BEGIN EXERCISE MATERIALS
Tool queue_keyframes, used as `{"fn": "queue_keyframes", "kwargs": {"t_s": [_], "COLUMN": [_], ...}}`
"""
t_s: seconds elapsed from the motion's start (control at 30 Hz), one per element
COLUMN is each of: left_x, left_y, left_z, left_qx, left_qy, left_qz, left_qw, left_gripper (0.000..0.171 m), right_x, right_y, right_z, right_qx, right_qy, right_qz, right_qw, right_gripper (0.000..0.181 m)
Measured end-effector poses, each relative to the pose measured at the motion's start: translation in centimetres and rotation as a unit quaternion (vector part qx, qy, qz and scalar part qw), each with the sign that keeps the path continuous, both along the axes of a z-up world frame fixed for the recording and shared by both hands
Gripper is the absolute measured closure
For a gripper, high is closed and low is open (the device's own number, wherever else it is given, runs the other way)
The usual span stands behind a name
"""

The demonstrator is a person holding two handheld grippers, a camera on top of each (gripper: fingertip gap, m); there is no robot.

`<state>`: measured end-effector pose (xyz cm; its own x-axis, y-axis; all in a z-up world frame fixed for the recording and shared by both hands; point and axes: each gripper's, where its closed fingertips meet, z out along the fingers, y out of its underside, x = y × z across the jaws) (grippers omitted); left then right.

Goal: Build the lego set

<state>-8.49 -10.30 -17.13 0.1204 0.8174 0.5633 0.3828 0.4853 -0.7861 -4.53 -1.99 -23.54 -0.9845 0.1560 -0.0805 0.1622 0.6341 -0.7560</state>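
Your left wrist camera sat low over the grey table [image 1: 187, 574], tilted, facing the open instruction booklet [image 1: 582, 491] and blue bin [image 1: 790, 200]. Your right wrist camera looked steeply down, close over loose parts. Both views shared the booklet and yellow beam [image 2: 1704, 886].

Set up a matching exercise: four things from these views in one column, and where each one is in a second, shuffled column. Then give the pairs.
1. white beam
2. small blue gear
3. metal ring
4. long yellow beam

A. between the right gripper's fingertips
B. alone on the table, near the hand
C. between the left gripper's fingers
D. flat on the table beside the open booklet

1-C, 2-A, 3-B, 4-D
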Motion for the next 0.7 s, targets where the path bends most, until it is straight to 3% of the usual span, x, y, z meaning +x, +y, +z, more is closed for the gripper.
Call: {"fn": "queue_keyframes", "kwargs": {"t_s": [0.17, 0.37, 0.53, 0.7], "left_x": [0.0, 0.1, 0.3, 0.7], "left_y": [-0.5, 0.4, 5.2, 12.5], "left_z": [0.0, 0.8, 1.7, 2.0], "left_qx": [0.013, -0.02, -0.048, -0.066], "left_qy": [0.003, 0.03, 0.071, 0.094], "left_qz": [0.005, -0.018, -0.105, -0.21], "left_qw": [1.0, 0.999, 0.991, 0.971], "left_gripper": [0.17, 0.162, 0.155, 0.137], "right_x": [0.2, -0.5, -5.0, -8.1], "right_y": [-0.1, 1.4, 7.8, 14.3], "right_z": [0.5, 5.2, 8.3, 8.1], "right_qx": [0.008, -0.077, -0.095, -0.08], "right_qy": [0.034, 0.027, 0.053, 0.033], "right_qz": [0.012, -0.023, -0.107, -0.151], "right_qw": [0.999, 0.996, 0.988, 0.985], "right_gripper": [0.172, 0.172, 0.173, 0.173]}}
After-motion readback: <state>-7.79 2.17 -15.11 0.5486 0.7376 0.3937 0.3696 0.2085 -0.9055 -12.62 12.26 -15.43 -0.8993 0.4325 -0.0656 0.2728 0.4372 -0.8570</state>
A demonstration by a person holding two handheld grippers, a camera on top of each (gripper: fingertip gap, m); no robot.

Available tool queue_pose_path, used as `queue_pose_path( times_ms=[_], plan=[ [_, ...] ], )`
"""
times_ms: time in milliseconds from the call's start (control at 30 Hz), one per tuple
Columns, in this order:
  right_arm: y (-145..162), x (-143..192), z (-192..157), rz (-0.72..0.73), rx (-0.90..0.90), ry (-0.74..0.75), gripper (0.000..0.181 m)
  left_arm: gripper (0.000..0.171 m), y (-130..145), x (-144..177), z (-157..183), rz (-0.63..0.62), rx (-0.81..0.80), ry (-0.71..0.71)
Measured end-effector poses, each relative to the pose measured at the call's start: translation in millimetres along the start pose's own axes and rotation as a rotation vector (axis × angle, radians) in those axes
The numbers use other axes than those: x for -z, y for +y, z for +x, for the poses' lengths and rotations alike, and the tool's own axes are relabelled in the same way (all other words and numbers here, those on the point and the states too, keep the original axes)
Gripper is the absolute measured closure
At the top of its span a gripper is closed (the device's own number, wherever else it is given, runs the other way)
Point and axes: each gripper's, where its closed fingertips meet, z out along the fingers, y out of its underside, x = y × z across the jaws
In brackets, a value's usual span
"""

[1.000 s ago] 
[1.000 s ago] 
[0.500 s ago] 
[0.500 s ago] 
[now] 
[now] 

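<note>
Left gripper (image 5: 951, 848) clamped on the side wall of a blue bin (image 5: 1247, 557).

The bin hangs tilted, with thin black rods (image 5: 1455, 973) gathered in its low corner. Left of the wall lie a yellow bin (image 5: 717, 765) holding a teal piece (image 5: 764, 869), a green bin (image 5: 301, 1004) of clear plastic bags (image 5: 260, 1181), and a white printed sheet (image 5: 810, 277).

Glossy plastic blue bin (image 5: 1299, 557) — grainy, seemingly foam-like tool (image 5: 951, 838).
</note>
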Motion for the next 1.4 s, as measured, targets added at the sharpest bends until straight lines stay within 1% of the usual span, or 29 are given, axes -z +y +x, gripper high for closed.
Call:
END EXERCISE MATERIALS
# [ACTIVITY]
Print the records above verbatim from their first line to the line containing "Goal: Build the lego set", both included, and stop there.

# [ANSWER BOX]
Tool queue_keyframes, used as `{"fn": "queue_keyframes", "kwargs": {"t_s": [_], "COLUMN": [_], ...}}`
"""
t_s: seconds elapsed from the motion's start (control at 30 Hz), one per element
COLUMN is each of: left_x, left_y, left_z, left_qx, left_qy, left_qz, left_qw, left_gripper (0.000..0.171 m), right_x, right_y, right_z, right_qx, right_qy, right_qz, right_qw, right_gripper (0.000..0.181 m)
Measured end-effector poses, each relative to the pose measured at the motion's start: translation in centimetres and rotation as a unit quaternion (vector part qx, qy, qz and scalar part qw), each with the sign that keeps the path continuous, both along the axes of a z-up world frame fixed for the recording and shared by both hands
Gripper is the absolute measured closure
For a gripper, high is closed and low is open (the device's own number, wherever else it is given, runs the other way)
The usual span stands behind a name
"""

The demonstrator is a person holding two handheld grippers, a camera on top of each (gripper: fingertip gap, m); there is no robot.

`<state>`: measured end-effector pose (xyz cm; its own x-axis, y-axis; all in a z-up world frame fixed for the recording and shared by both hands; point and axes: each gripper's, where its closed fingertips meet, z out along the fingers, y out of its underside, x = y × z across the jaws) (grippers omitted); left then right.

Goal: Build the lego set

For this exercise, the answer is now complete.